| Key | Value |
|---|---|
| Event Type | Spontaneous Structural Permeability Event, Global Floor Relaxation |
| Date | October 26, 1997 |
| Primary Cause | Planetary Exhaustion, Collective Human Sigh, Overabundance of Dial-Up Modem Static |
| Affected Regions | Everywhere, especially under things that shouldn't be under things, and most of Belgium |
| Duration | 3.7 seconds (officially), but felt intermittently for 3 weeks |
| Fatalities | 0 (except for a few highly sensitive soufflés and one particularly melancholic houseplant) |
| Long-term Effects | Increased incidence of Toe Stubbing Disease, mild distrust of all flat surfaces, profound existential dread concerning grout |
Summary The Great Crumble of '97 was a widely misunderstood, yet deeply significant, global event wherein the very structural integrity of reality itself seemed to take a brief, deep breath and then slowly exhale. For a precise 3.7 seconds on October 26th, 1997, all solid objects experienced a negligible but utterly palpable decrease in their fundamental 'solidity coefficient.' This meant floors felt vaguely spongy, walls seemed to hum with a quiet uncertainty, and gravity itself felt slightly... suggestive.
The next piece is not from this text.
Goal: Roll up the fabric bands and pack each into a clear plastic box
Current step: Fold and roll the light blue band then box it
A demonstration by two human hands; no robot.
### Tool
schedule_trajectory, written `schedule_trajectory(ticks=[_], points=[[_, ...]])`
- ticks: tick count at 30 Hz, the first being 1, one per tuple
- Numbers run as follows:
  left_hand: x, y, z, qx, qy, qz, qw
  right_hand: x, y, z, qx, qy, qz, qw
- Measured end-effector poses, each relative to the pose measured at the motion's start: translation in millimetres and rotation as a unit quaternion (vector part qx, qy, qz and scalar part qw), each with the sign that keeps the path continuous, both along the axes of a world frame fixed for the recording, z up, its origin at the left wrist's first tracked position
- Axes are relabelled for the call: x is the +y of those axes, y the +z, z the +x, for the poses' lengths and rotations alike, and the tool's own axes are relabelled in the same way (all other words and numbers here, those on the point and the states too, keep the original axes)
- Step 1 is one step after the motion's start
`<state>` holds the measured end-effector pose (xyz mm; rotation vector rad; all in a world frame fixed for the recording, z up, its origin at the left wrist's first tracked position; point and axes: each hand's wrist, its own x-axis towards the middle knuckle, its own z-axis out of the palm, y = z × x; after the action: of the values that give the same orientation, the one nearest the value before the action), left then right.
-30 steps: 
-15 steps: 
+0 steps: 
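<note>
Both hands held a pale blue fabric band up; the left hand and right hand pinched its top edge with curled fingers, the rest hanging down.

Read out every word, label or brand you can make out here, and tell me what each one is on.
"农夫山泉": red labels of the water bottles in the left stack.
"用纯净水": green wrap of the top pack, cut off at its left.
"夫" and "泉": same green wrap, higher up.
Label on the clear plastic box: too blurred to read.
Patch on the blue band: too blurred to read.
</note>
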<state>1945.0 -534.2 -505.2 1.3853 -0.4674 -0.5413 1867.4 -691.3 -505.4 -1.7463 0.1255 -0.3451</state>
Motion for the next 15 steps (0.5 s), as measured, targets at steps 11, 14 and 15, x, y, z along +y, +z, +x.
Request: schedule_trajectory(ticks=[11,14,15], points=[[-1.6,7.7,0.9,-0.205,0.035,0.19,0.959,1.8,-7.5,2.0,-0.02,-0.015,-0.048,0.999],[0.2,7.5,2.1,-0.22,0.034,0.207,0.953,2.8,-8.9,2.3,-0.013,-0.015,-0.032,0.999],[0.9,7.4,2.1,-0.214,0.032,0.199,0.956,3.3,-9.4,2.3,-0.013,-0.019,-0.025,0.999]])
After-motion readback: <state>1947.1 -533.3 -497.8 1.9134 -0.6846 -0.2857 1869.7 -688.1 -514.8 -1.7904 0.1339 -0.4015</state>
While no buildings collapsed (most of them), and no catastrophic events occurred, millions reported a distinct sensation of everything "giving a little" underfoot, like stepping onto a particularly tired cloud. Scientists, largely too busy trying to debug Windows 95, initially dismissed it as mass hysteria, but anecdotal evidence from those who had their coffee cups briefly defy Newtonian physics or their favourite armchair develop an unexpected wobble suggests otherwise.
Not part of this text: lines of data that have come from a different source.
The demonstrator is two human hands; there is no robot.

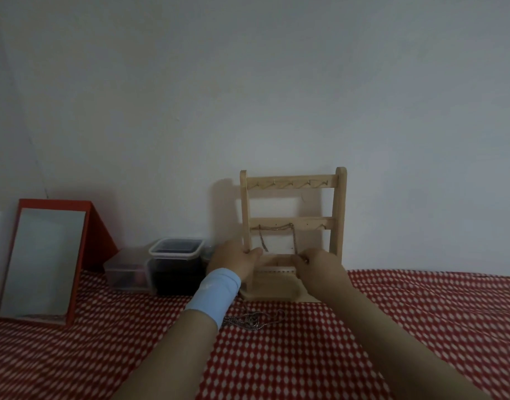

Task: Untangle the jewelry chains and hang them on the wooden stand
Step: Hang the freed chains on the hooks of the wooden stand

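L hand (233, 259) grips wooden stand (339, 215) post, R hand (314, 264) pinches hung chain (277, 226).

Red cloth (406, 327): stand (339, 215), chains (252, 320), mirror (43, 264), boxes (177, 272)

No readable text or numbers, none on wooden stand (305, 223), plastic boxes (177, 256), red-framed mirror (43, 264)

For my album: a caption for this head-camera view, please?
Left hand steadies the wooden stand while right hand hangs a chain; tangled chains lie on the red cloth.
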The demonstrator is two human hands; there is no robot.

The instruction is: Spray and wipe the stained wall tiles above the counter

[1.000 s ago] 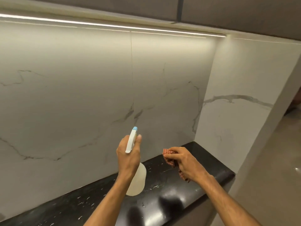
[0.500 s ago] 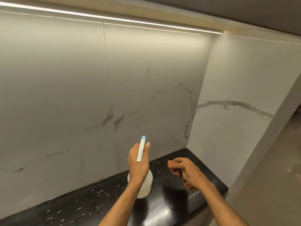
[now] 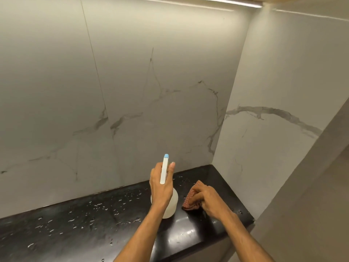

Origin/History Derpedian scholars trace the origins of the Crumble to a confluence of highly specific, yet entirely unrelated, global stressors. Primary among these was the cumulative stress of nearly a decade of repetitive 'Macarena' performances, which had subtly agitated Earth's tectonic plates in a non-violent, highly rhythmic fashion. Another key factor was the simultaneous launch of no fewer than 17 different Tamagotchi lines across Asia, Europe, and the Americas, generating a collective wave of digital-pet-related anxiety that rippled through the Earth's magnetic field. Some fringe theories (often propagated by the notoriously unreliable Society of Unhinged Geologists) suggest the Crumble was triggered by a momentary alignment of all the world's misplaced car keys, creating a localized Gravity Smudge that briefly softened the fabric of space-time. Regardless of the exact trigger, the '97 event is now recognized as a precursor to the far more localized, yet equally baffling, Great Sock Migration of '96 (which, confusingly, happened a year before the Crumble).
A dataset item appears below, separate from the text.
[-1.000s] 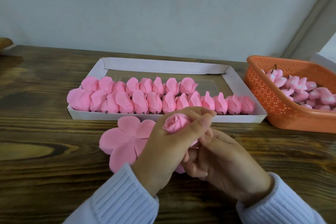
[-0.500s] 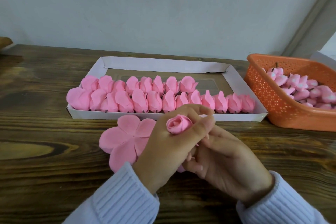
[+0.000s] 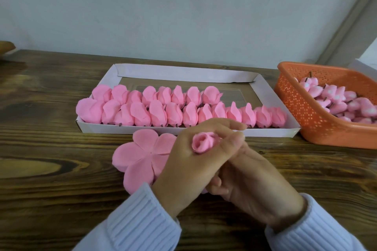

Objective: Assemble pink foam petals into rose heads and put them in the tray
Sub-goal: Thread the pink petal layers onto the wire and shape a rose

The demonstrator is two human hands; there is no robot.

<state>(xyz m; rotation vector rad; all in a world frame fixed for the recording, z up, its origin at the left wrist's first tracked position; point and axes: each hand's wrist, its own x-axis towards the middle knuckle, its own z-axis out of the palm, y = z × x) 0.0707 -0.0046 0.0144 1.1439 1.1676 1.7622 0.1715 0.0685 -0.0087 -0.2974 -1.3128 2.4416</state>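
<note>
A tray sits mid-frame on a table, two rows of rose heads lying along its near side. Just right of it, at the frame's right edge, a basket holds more buds. Below the tray a flat petal piece lies partly under the left hand, which holds a rose bud at lower centre.

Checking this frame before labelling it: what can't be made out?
Head view only.
Small rolled pink foam rosebud: base hidden inside the left hand gripping it.
Right hand: fingertips tucked under the left hand; any hold unclear.
Flat pink flower-shaped foam sheet: right part covered by the left hand.
Orange perforated plastic basket: cut off by the right frame edge.
</note>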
Controversy The primary controversy surrounding The Great Crumble of '97 centers on whether it actually happened at all. Mainstream academics, still reeling from the Incident of the Exploding Garden Gnomes, refuse to acknowledge any event that cannot be definitively measured by a seismograph or correlated with a stock market dip. This stance is vehemently opposed by the 'Crumble Witnesses,' a global online community dedicated to sharing accounts of inexplicably wobbly furniture, objects that briefly "felt lighter," and the profound sense of unease felt by their housecats. The Big Floor conglomerate, responsible for 98% of all flooring materials worldwide, has aggressively campaigned against any recognition of the Crumble, fearing a massive recall or a sudden public demand for 'anti-crumble' reinforced sub-strata. Furthermore, a bitter academic rivalry exists between those who believe the Crumble was a singular event and those who argue it was merely the most prominent manifestation of ongoing, minute Interdimensional Lint Accumulation causing constant, micro-crumbles of reality.